* [RAW DATA]
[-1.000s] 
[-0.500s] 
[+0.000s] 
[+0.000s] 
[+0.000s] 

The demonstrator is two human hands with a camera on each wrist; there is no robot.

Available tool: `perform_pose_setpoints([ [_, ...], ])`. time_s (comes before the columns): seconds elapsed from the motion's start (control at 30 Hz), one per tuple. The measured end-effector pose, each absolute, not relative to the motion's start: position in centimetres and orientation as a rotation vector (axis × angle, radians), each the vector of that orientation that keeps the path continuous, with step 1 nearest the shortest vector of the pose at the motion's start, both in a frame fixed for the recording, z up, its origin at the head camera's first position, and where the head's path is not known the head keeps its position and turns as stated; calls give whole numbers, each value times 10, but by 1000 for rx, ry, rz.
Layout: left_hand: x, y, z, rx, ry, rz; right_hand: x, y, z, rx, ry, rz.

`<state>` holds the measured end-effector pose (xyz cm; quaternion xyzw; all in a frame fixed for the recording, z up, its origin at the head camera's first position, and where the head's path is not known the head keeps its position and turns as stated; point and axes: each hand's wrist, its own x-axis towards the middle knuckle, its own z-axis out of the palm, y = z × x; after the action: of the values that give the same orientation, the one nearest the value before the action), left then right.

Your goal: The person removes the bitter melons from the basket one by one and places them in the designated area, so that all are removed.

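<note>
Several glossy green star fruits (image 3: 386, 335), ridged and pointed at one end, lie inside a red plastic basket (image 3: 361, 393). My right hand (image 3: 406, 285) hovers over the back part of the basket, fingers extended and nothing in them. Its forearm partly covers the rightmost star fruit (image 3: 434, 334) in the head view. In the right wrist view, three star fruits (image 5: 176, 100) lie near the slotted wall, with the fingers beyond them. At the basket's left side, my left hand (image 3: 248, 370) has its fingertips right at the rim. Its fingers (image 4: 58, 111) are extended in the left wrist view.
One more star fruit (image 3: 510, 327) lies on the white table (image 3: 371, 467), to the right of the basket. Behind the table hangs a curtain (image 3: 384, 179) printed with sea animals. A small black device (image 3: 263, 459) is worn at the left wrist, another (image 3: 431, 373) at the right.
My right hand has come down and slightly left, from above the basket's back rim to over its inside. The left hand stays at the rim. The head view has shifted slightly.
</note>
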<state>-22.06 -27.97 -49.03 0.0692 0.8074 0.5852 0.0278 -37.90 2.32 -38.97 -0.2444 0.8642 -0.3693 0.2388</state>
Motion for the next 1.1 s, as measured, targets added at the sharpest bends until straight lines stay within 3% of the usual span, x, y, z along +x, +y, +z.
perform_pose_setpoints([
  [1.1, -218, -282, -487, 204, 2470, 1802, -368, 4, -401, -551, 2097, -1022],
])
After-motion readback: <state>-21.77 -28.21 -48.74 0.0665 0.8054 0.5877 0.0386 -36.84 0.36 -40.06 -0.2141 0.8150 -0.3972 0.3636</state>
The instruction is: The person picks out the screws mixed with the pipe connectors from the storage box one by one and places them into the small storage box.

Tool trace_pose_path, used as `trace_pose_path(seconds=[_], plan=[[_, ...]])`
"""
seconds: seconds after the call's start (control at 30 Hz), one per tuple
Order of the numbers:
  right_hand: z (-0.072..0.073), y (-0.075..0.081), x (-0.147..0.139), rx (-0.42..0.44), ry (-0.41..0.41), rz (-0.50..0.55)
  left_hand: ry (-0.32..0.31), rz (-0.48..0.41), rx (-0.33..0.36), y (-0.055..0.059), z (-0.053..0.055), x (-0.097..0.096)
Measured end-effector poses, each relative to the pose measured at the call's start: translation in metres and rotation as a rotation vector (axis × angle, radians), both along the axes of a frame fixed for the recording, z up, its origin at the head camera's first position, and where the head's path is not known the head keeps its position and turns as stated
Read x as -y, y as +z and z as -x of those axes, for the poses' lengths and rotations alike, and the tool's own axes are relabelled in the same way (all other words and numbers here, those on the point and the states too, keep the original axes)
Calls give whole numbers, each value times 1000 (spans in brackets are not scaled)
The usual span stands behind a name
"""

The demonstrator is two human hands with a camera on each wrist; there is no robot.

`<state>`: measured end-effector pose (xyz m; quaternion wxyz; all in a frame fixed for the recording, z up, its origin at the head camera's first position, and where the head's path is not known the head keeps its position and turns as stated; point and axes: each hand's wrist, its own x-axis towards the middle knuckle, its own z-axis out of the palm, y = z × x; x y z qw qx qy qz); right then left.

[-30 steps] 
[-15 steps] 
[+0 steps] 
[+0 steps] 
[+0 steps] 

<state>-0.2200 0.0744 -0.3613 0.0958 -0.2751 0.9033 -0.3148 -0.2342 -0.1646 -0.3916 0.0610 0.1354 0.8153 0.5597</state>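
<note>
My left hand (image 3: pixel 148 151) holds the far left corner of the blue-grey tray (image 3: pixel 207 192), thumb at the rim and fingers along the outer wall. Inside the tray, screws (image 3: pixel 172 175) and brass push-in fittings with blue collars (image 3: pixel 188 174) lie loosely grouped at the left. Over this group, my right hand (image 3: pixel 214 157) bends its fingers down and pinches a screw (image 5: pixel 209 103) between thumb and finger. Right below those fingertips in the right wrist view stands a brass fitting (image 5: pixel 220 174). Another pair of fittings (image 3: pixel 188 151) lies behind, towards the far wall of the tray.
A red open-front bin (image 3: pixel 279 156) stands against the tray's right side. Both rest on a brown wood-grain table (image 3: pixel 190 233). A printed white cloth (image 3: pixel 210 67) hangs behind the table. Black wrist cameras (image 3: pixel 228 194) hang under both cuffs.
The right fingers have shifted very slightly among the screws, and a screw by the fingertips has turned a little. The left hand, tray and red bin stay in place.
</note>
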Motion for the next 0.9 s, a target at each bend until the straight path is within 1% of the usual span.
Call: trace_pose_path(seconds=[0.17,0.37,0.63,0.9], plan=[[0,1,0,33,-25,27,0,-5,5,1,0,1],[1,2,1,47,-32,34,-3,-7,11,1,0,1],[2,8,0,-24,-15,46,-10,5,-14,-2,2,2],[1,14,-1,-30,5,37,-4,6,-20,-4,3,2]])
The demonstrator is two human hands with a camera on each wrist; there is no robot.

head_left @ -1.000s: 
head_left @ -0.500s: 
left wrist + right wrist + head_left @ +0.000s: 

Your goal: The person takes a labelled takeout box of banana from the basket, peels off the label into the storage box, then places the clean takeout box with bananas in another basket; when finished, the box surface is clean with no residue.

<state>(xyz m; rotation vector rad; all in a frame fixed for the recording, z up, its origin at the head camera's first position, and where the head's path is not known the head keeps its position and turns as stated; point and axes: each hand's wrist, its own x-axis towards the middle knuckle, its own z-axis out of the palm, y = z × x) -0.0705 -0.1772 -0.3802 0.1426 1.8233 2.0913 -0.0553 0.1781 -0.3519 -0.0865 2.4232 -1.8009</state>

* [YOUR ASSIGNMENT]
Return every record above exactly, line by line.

* [ANSWER TO THE EXERCISE]
[-1.000s] 
[-0.500s] 
[+0.000s] 
[+0.000s] 
[+0.000s] 

The demonstrator is two human hands with a camera on each wrist; there is no robot.

Available tool: `perform_pose_setpoints([ [_, ...], ])`. time_s (comes before the columns): seconds elapsed from the motion's start (control at 30 Hz), one per tuple. The measured end-effector pose, each absolute, not relative to the motion's start: position in centimetres and orientation as a rotation vector (axis × angle, radians), each the vector of that orientation that keeps the path continuous, with step 1 nearest the shortest vector of the pose at the motion's start, both in a frame fixed for the recording, z up, its origin at the head camera's first position, and where the head's path is not known the head keeps its position and turns as stated; calls give whole numbers, each value times 10, but by 1000 for rx, ry, rz.
Layout: left_hand: x, y, z, rx, ry, rz; right_hand: x, y, z, rx, ry, rz.

`<state>` holds the measured end-effector pose (xyz cm; quaternion xyzw; all in a frame fixed for the recording, z up, its origin at the head camera's first position, and where the head's path is not known the head keeps its position and turns as stated; point and axes: each hand's wrist, its own x-axis towards the middle knuckle, its own z-axis out of the palm, y = z × x; after the action: of the values that give the same orientation, the one nearest the value before the action), left then right.

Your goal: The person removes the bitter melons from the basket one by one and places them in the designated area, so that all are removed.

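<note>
Several glossy green star fruits (image 3: 386, 335), ridged and pointed at one end, lie inside a red plastic basket (image 3: 361, 393). My right hand (image 3: 406, 285) hovers over the back part of the basket, fingers extended and nothing in them. Its forearm partly covers the rightmost star fruit (image 3: 434, 334) in the head view. In the right wrist view, three star fruits (image 5: 176, 100) lie near the slotted wall, with the fingers beyond them. At the basket's left side, my left hand (image 3: 248, 370) has its fingertips right at the rim. Its fingers (image 4: 58, 111) are extended in the left wrist view.
One more star fruit (image 3: 510, 327) lies on the white table (image 3: 371, 467), to the right of the basket. Behind the table hangs a curtain (image 3: 384, 179) printed with sea animals. A small black device (image 3: 263, 459) is worn at the left wrist, another (image 3: 431, 373) at the right.
My right hand has come down and slightly left, from above the basket's back rim to over its inside. The left hand stays at the rim. The head view has shifted slightly.
</note>
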<state>-22.06 -27.97 -49.03 0.0692 0.8074 0.5852 0.0278 -37.90 2.32 -38.97 -0.2444 0.8642 -0.3693 0.2388</state>
Motion for the next 1.1 s, as measured, targets added at the sharpest bends until straight lines stay within 3% of the usual span, x, y, z along +x, +y, +z.
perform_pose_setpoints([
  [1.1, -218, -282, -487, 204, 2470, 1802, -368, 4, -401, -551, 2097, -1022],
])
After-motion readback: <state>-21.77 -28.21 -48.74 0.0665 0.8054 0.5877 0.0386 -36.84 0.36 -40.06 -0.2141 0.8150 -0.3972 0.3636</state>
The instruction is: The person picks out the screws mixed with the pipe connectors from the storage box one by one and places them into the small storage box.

Tool trace_pose_path, used as `trace_pose_path(seconds=[_], plan=[[_, ...]])`
"""
seconds: seconds after the call's start (control at 30 Hz), one per tuple
Order of the numbers:
  right_hand: z (-0.072..0.073), y (-0.075..0.081), x (-0.147..0.139), rx (-0.42..0.44), ry (-0.41..0.41), rz (-0.50..0.55)
  left_hand: ry (-0.32..0.31), rz (-0.48..0.41), rx (-0.33..0.36), y (-0.055..0.059), z (-0.053..0.055), x (-0.097..0.096)
Measured end-effector poses, each relative to the pose measured at the call's start: translation in metres and rotation as a rotation vector (axis × angle, radians), both along the axes of a frame fixed for the recording, z up, its origin at the head camera's first position, and where the head's path is not known the head keeps its position and turns as stated
Read x as -y, y as +z and z as -x of those axes, for the poses' lengths and rotations alike, and the tool's own axes are relabelled in the same way (all other words and numbers here, those on the point and the states too, keep the original axes)
Calls give whole numbers, each value times 1000 (spans in brackets are not scaled)
The usual span stands behind a name
"""

The demonstrator is two human hands with a camera on each wrist; there is no robot.

`<state>`: measured end-effector pose (xyz m; quaternion wxyz; all in a frame fixed for the recording, z up, its origin at the head camera's first position, and where the head's path is not known the head keeps its position and turns as stated; point and axes: each hand's wrist, its own x-axis towards the middle knuckle, its own z-axis out of the palm, y = z × x; x y z qw qx qy qz); right then left.

[-30 steps] 
[-15 steps] 
[+0 steps] 
[+0 steps] 
[+0 steps] 

<state>-0.2200 0.0744 -0.3613 0.0958 -0.2751 0.9033 -0.3148 -0.2342 -0.1646 -0.3916 0.0610 0.1354 0.8153 0.5597</state>
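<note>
My left hand (image 3: pixel 148 151) holds the far left corner of the blue-grey tray (image 3: pixel 207 192), thumb at the rim and fingers along the outer wall. Inside the tray, screws (image 3: pixel 172 175) and brass push-in fittings with blue collars (image 3: pixel 188 174) lie loosely grouped at the left. Over this group, my right hand (image 3: pixel 214 157) bends its fingers down and pinches a screw (image 5: pixel 209 103) between thumb and finger. Right below those fingertips in the right wrist view stands a brass fitting (image 5: pixel 220 174). Another pair of fittings (image 3: pixel 188 151) lies behind, towards the far wall of the tray.
A red open-front bin (image 3: pixel 279 156) stands against the tray's right side. Both rest on a brown wood-grain table (image 3: pixel 190 233). A printed white cloth (image 3: pixel 210 67) hangs behind the table. Black wrist cameras (image 3: pixel 228 194) hang under both cuffs.
The right fingers have shifted very slightly among the screws, and a screw by the fingertips has turned a little. The left hand, tray and red bin stay in place.
</note>
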Motion for the next 0.9 s, a target at each bend until the straight path is within 1% of the usual span.
Call: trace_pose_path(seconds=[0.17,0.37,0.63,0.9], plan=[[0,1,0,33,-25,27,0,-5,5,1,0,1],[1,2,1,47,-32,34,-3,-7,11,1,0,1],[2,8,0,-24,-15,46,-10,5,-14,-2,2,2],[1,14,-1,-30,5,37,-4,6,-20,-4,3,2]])
The demonstrator is two human hands with a camera on each wrist; there is no robot.

head_left @ -1.000s: 
head_left @ -0.500s: 
left wrist + right wrist + head_left @ +0.000s: 

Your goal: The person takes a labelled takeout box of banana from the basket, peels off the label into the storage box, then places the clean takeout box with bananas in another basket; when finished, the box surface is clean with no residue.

<state>(xyz m; rotation vector rad; all in a frame fixed for the recording, z up, its origin at the head camera's first position, and where the head's path is not known the head keeps its position and turns as stated; point and axes: each hand's wrist, its own x-axis towards the middle knuckle, its own z-axis out of the palm, y = z × x) -0.0705 -0.1772 -0.3802 0.1426 1.8233 2.0913 -0.0553 0.1781 -0.3519 -0.0865 2.4232 -1.8009</state>

What came before is the finished answer.